Work item:
In the material below, find every line containing the string "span" and return it.
== Dataset extract
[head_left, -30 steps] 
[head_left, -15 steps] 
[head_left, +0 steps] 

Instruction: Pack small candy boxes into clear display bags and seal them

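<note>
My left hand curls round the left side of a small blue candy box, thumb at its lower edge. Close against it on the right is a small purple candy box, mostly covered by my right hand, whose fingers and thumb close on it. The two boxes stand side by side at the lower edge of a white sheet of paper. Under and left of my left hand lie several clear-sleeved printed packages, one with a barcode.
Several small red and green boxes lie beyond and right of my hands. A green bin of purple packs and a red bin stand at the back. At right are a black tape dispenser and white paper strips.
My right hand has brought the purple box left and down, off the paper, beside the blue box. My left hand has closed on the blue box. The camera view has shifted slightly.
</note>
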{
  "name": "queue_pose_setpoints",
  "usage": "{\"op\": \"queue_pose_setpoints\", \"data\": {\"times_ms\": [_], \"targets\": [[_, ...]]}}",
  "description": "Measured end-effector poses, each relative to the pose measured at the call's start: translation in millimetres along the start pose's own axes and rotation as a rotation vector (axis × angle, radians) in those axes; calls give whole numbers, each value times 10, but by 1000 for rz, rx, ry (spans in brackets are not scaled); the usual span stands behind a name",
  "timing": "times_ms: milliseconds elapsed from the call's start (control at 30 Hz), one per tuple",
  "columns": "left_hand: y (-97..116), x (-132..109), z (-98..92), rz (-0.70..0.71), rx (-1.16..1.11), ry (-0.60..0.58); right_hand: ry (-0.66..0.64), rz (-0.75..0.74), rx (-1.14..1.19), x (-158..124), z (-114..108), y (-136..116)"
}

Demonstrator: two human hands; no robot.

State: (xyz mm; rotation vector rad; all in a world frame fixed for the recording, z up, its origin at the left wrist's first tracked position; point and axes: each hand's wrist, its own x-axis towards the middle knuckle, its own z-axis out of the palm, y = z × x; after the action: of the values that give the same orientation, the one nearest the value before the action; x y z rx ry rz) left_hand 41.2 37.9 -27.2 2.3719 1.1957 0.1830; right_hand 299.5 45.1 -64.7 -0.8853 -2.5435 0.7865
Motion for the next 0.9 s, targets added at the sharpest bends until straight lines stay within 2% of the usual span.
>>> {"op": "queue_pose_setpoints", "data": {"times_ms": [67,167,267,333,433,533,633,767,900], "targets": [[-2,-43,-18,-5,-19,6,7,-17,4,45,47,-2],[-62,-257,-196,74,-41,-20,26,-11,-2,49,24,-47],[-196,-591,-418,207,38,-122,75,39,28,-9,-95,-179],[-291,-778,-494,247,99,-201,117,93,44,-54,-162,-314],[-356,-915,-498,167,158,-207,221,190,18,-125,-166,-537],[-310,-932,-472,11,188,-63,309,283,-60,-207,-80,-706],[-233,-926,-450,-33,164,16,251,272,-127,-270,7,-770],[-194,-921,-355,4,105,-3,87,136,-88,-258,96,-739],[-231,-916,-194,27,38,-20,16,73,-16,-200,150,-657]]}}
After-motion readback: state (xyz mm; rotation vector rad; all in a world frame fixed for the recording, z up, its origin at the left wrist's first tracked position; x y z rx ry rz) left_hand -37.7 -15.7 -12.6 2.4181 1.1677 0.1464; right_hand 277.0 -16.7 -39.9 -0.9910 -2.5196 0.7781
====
Task result:
  "description": "Measured end-effector poses, each relative to the pose measured at the call's start: translation in millimetres along the start pose's own axes and rotation as a rotation vector (axis × angle, radians) in those axes; calls give whole numbers, each value times 10, but by 1000 for rz, rx, ry (spans in brackets are not scaled); the usual span stands behind a name",
Motion for the next 0.9 s, targets added at the sharpest bends until straight lines stay within 2% of the usual span.

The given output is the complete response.